Indian economy has been losing momentum since the middle of financial year 2014-15, according to a report citing corporate results and “real economic indicators”, while questioning the “counter-intuitive” official GDP data.
It also said that a region-wise analysis shows that the southern part of the country has been witnessing faster economic growth than the North, in contrast to the trend shown by the official data.However, it is Middle India that is growing the fastest, as per the Regional Keqiang Index (RKI) developed by leading financial services and investment research firm Ambit Capital.
According to Central Statistics Office (CSO) data, GDP growth accelerated in fiscal year 2015-16 as against 2014-15.
The Ambit Capital report noted that “corporate results as well as the range of alternative tools we have developed to track the health of the real economy, however, suggest that the Indian economy has been losing momentum since mid-FY15”.

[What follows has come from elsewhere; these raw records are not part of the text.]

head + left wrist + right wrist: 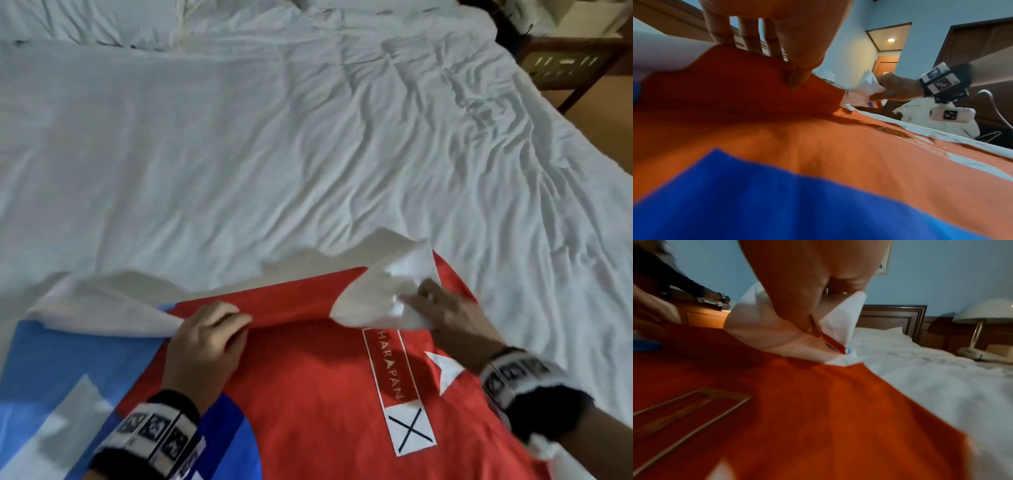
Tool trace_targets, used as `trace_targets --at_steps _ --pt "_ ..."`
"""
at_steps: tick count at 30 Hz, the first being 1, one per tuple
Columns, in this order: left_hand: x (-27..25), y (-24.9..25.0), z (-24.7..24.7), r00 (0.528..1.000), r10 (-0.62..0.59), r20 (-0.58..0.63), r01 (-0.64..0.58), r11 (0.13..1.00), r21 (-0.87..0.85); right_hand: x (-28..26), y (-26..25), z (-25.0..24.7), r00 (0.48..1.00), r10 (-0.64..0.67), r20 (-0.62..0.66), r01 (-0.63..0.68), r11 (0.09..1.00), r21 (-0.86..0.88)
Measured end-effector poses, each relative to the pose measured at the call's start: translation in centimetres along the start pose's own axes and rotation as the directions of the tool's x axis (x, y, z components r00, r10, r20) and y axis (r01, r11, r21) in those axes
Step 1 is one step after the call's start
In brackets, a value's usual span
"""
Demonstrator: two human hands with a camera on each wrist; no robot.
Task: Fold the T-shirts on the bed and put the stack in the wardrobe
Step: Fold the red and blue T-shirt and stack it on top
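Spread flat along the near edge of the bed (pixel 239 154), which is covered in a rumpled white sheet, lies a red, blue and white cotton T-shirt (pixel 308 394) printed with a white-framed word panel. Its far edge is lifted and turned toward the person. Gripping the red fold near its middle is the left hand (pixel 205 346), fingers curled over it. Toward the bed's right side, the right hand (pixel 448 315) pinches the shirt's white part between thumb and fingers.

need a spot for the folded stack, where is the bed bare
Bare white sheet runs beyond the T-shirt up to the pillows, and right of it to the bed's edge. The near edge is crowded: both hands, left and right, grip the shirt.
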State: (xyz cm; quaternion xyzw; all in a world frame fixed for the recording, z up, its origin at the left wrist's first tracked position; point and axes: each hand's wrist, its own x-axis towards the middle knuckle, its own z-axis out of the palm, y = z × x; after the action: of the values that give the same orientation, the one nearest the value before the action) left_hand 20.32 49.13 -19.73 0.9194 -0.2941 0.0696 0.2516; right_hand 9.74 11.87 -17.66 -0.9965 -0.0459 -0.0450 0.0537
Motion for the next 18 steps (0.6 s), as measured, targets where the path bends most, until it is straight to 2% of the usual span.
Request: trace_targets --at_steps 3,6,7,9,11,13,16,18 --pt "-3.6 0.6 1.1 0.998 -0.044 0.044 0.041 0.998 0.053 -5.3 -0.9 2.2 0.987 -0.009 0.160 -0.004 0.997 0.078" --pt "-4.7 2.4 1.3 0.993 -0.112 0.023 0.109 0.991 0.083 -7.0 -2.5 1.6 0.989 0.093 0.113 -0.112 0.977 0.181" --pt "-4.5 3.7 1.5 0.994 -0.103 0.033 0.100 0.993 0.067 -7.1 -3.3 1.3 0.988 0.123 0.089 -0.138 0.972 0.188" --pt "-3.6 6.9 2.4 0.991 -0.036 0.130 0.041 0.999 -0.031 -7.2 -4.6 1.1 0.986 0.149 0.077 -0.161 0.969 0.190" --pt "-2.4 10.2 3.8 0.964 0.049 0.262 -0.018 0.993 -0.119 -7.4 -5.5 1.1 0.982 0.160 0.102 -0.176 0.967 0.183" --pt "-1.4 12.9 5.6 0.937 0.083 0.338 -0.036 0.989 -0.144 -7.6 -6.0 0.9 0.978 0.166 0.123 -0.187 0.965 0.184" --pt "-0.4 15.3 6.9 0.910 -0.038 0.412 0.059 0.998 -0.037 -8.3 -6.2 0.6 0.968 0.176 0.179 -0.208 0.960 0.186" --pt "-0.7 15.5 7.1 0.914 -0.076 0.400 0.078 0.997 0.012 -9.3 -6.2 0.6 0.950 0.204 0.237 -0.251 0.949 0.191"
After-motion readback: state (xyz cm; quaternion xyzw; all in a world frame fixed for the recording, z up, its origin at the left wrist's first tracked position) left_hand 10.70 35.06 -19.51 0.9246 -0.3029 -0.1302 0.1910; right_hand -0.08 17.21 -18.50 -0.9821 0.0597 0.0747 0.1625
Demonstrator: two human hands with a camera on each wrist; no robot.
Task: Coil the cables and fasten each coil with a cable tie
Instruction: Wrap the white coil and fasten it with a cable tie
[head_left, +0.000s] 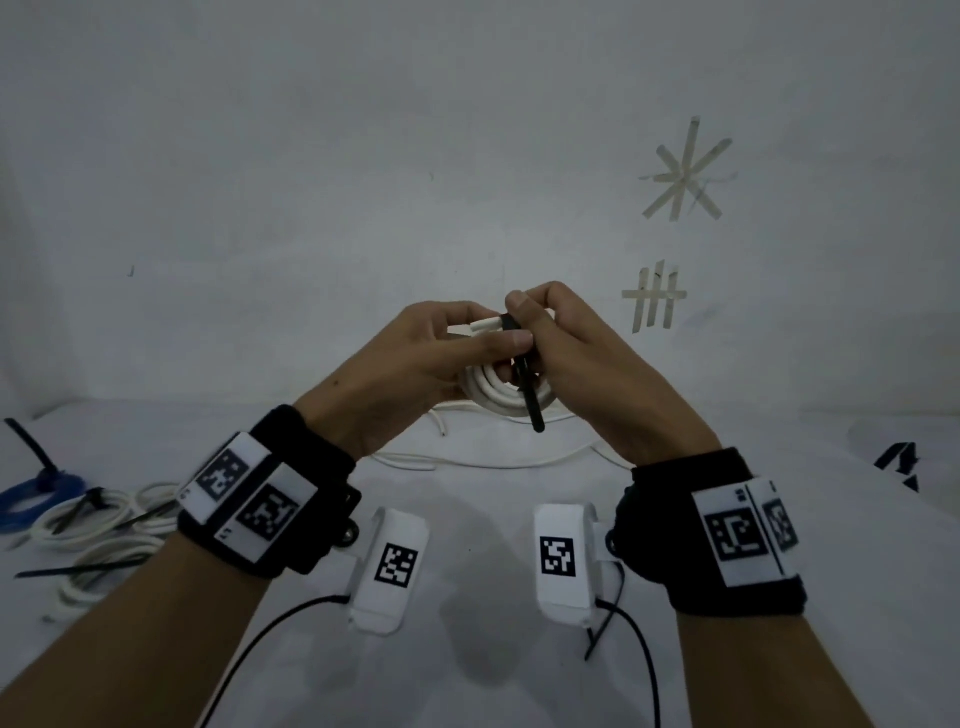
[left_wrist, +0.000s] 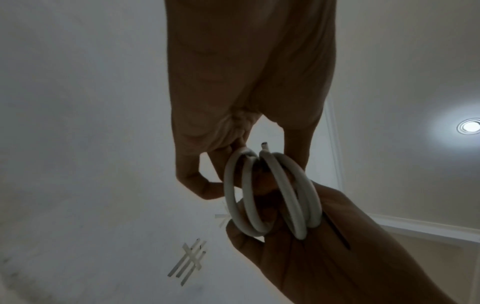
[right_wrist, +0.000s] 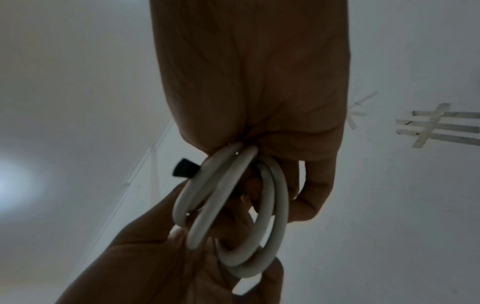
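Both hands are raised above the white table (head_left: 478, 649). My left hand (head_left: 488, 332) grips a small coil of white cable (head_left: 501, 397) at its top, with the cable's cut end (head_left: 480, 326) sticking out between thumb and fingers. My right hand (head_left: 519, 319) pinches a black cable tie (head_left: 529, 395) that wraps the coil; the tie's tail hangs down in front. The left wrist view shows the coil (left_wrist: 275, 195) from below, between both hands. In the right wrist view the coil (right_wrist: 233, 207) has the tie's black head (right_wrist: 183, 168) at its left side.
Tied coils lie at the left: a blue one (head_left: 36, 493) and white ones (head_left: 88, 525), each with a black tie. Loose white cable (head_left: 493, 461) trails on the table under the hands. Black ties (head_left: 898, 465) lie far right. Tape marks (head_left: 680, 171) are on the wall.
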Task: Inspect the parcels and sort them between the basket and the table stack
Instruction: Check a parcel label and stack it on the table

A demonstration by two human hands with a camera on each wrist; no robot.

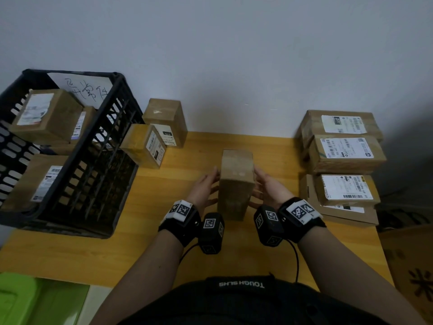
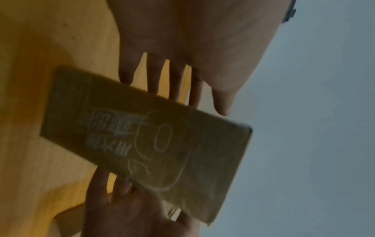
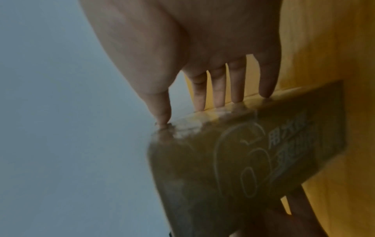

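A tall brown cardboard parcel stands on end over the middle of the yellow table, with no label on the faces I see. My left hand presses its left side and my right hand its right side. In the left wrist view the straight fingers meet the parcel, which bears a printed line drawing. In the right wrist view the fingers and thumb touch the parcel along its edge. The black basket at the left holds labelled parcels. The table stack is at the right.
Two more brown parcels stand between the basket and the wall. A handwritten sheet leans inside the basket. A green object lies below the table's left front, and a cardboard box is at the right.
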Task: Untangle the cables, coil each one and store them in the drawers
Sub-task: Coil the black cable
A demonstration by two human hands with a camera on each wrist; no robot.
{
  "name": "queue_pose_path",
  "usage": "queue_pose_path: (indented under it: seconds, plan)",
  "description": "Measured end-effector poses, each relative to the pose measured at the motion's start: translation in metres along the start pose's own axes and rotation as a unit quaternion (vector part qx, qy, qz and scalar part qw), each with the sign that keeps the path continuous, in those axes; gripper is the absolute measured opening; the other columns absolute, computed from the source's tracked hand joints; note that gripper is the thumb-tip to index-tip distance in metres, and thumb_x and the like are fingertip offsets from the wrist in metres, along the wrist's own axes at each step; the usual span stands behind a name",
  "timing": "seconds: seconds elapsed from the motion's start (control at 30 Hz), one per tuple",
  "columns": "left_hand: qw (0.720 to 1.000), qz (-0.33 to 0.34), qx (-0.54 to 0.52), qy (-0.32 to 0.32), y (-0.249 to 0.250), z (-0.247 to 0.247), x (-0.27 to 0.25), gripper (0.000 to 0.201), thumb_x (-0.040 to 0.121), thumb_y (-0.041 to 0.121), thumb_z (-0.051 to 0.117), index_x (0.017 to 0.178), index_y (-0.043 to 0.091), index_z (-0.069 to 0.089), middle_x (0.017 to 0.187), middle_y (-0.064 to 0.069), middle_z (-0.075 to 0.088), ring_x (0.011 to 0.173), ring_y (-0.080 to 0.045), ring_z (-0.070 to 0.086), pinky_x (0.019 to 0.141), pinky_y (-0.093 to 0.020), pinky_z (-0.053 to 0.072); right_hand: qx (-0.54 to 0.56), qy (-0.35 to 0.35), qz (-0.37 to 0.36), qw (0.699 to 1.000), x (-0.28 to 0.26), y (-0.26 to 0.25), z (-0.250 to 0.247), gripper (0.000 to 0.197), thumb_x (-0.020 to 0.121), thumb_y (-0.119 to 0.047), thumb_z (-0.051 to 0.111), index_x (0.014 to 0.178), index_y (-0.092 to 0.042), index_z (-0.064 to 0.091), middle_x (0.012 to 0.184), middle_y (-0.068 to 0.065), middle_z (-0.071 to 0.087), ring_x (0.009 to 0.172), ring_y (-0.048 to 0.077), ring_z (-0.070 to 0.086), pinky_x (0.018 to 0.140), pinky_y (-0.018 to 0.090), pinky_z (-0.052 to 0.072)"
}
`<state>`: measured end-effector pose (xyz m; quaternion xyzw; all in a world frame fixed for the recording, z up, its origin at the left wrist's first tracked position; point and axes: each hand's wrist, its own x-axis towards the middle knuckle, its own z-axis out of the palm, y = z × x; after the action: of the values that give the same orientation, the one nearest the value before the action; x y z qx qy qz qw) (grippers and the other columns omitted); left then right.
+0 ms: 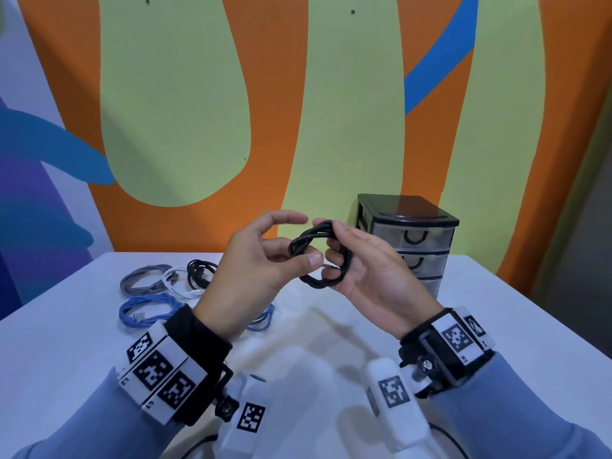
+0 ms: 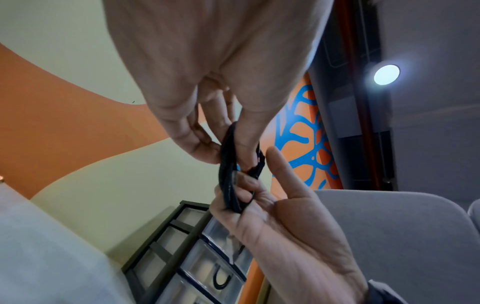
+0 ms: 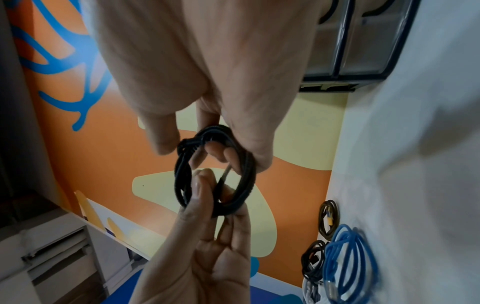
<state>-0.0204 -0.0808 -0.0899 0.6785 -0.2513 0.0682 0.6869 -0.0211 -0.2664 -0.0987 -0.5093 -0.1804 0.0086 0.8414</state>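
Note:
A black cable coil hangs in the air above the white table, held between both hands. My left hand pinches the coil's near left side, thumb on top and index finger raised clear of it. My right hand grips the coil's right side, with its thumb at the top and its fingers curled through the loop. In the right wrist view the coil is a tight ring with a loose end crossing its middle. The drawer unit, black-framed with clear drawers, stands behind my right hand, all drawers closed.
Coiled cables lie on the table at the left: grey, white, black and blue. Another blue coil shows partly under my left wrist. A painted wall rises behind the table.

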Motion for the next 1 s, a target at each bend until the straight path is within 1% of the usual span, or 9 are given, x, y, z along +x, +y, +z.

It further said that “for 2015-16, the CSO’s data shows that GDP growth was recorded at 7.6 per cent, implying that GDP growth ‘accelerated’ from 7.2 per cent in 2014-15”.
“However, this once again makes little sense as 9 of 14 real economy indicators (supplied by industrial bodies as against the government) decelerated in fiscal 2015-16.”
The report termed the state level GDP data “dodgy”, and said that its “annual-RKI suggests that South India has been outperforming the North on the economic growth front”, and going by the quarterly-RKI, “Middle India has been the strongest performer”.
The Keqiang Index (IKI) comprises real economy indicators. IKI consists of four indicators, namely motor vehicle sales, capital goods imports, power demand, and cargo handled at airports.
This indicator confirms our view that the Indian economy is undergoing a pronounced slowdown, the report said.
“If the new GDP series did not exist and if we use our IKI to estimate the pace of growth in the real economy as per the old GDP series, our GDP estimate for the second quarter of 2015-16 would be 6.2 per cent (as against 7.7 per cent on the new GDP series) and for the third quarter of 2015-16 it would be 5.4 per cent (as against 7.3 per cent on the new series),” it added.